**Problem details:**
The expected answer is every line from the material below that has the word "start".

---+---

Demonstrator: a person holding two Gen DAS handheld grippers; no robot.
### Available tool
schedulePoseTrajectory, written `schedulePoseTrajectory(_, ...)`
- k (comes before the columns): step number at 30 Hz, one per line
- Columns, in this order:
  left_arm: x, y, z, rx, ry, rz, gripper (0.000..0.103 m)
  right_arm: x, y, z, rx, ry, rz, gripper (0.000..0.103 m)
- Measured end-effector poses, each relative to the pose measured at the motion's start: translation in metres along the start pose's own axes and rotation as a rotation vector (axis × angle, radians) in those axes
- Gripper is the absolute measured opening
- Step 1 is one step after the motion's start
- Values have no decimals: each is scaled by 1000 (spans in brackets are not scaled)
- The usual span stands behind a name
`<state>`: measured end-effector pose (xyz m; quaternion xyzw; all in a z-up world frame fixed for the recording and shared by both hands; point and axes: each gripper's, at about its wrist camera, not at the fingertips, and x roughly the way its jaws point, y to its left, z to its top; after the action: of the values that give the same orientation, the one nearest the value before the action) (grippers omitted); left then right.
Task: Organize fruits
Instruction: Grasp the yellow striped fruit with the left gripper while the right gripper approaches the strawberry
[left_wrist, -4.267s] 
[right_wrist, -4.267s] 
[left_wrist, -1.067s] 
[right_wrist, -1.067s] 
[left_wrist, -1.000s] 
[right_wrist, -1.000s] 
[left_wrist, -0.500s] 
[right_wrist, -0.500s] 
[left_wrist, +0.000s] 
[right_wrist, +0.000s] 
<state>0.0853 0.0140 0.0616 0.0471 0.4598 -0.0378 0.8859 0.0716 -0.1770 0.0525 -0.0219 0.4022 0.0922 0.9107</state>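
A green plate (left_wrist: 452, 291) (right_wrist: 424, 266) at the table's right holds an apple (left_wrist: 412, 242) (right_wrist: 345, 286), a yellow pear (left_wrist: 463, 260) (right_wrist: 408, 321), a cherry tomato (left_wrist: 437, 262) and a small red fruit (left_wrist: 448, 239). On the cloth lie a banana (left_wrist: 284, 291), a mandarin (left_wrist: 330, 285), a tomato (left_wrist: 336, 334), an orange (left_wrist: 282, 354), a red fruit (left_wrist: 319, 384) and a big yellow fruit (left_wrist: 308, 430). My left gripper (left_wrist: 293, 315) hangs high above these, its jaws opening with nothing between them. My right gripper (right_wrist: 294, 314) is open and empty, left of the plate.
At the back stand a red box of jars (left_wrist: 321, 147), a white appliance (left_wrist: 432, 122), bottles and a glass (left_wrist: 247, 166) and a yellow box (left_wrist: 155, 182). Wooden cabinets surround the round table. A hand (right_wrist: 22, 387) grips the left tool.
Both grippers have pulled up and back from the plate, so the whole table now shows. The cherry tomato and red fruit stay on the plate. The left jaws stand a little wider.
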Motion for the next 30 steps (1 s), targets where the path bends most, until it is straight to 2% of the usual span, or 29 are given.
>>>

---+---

**Reply to the task:**
- Measured end-effector poses, each relative to the pose measured at the motion's start: translation in metres along the start pose's own axes and rotation as a rotation vector (axis × angle, radians) in those axes
- Step 1 is one step after the motion's start

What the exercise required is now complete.